Going line by line through the data below, report how many lines include the word "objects", with nothing added.

Collected data:
++++
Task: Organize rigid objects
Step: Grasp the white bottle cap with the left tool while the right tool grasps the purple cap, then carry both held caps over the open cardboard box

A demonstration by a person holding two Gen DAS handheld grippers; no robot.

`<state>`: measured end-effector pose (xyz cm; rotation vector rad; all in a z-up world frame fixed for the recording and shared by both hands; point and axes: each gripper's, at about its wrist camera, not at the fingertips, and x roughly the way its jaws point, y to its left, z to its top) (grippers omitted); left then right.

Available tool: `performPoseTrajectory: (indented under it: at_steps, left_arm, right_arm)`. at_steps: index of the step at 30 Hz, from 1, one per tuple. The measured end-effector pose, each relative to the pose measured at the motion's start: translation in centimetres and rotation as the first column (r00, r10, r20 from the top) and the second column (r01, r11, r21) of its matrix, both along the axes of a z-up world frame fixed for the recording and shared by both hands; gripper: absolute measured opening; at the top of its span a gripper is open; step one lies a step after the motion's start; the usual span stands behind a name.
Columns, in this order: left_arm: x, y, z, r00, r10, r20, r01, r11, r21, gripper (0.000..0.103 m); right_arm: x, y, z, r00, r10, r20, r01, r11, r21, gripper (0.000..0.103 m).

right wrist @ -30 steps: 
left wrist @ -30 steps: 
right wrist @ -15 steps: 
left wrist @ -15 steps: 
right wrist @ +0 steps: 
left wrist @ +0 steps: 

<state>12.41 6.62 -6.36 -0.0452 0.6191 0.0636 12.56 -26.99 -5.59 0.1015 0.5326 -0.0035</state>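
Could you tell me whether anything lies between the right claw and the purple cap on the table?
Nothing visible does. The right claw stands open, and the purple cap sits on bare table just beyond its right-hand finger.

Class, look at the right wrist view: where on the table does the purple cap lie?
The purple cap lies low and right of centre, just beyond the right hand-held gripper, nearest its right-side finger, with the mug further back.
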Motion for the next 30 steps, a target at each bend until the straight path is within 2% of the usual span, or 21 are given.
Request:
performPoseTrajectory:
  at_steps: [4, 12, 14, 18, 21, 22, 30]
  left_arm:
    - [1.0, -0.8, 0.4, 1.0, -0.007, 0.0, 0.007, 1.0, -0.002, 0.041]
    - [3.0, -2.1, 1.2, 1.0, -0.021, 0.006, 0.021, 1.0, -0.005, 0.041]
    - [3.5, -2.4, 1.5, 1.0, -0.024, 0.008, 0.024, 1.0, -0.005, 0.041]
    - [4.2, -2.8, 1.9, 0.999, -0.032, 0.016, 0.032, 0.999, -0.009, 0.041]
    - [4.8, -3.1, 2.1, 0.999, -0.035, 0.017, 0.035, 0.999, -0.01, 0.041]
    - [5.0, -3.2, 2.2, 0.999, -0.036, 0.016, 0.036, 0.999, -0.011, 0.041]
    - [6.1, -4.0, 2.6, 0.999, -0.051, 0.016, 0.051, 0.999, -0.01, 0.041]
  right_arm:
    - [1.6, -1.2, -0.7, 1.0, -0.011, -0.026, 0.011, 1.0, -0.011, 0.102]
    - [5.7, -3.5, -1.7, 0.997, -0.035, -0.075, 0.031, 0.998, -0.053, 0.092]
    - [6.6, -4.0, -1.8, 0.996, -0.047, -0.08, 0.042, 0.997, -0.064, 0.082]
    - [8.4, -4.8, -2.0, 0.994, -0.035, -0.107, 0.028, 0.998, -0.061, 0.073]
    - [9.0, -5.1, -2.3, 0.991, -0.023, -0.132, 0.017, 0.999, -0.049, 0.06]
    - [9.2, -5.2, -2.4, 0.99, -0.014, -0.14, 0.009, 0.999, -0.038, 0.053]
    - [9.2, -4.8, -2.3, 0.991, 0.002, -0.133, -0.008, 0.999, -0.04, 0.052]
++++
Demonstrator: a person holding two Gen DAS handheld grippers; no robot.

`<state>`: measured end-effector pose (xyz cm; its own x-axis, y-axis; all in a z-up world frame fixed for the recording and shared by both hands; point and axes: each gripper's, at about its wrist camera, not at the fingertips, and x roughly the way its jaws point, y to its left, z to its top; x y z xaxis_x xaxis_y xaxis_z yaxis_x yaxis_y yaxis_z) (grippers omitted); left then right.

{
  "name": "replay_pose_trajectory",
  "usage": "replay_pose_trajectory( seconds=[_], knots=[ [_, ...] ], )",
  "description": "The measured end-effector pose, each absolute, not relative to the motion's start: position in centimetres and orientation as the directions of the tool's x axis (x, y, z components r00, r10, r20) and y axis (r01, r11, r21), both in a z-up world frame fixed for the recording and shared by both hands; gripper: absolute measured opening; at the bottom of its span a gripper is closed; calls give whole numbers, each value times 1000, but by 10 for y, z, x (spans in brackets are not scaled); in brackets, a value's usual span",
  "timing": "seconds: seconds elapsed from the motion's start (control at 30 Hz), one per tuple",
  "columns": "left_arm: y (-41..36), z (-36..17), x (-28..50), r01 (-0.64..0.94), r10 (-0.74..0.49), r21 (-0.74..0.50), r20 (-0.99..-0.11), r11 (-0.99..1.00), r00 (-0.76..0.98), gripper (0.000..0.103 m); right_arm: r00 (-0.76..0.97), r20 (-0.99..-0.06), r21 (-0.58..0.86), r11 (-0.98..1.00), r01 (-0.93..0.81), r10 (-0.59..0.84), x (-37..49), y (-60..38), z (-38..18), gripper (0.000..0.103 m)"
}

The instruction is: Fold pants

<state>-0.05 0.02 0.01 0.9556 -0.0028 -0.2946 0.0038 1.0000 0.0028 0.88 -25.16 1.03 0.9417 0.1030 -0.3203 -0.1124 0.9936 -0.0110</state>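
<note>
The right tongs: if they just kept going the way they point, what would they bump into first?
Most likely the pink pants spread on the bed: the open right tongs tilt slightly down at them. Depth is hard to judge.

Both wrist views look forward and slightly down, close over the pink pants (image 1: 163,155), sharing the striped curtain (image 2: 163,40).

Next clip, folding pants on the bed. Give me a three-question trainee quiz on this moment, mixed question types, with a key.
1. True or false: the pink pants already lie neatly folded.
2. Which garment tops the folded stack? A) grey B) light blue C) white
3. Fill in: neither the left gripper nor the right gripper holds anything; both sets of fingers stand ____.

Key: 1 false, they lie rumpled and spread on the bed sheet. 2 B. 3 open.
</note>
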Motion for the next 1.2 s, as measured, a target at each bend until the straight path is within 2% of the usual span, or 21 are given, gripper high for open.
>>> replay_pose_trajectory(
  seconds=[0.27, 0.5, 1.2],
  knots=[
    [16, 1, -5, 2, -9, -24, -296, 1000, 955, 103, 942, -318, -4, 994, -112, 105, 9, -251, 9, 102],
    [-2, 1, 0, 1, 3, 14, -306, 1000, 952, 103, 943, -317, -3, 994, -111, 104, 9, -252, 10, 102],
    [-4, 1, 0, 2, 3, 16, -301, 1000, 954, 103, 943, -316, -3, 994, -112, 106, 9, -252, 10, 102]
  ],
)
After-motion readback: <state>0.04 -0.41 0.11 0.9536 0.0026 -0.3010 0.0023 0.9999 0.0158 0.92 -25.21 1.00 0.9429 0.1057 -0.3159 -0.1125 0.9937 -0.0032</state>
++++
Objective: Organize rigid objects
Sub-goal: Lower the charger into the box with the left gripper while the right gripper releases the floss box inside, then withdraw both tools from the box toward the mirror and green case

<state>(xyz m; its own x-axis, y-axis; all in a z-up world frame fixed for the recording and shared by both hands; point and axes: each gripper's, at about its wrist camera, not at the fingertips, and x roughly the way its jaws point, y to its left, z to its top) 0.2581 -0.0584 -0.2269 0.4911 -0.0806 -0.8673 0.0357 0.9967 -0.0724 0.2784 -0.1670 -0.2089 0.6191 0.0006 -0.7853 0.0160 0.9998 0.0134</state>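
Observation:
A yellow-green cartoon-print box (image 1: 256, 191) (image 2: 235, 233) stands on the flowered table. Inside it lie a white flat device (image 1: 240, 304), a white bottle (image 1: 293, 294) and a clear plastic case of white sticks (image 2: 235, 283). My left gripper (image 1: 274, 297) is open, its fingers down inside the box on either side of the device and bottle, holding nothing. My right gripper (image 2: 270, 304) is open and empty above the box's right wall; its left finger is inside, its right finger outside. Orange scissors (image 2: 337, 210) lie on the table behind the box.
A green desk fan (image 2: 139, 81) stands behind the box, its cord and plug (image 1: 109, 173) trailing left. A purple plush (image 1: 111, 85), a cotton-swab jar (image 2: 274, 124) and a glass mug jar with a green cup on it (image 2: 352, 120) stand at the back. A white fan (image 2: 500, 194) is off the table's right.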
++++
## Response to the exercise
2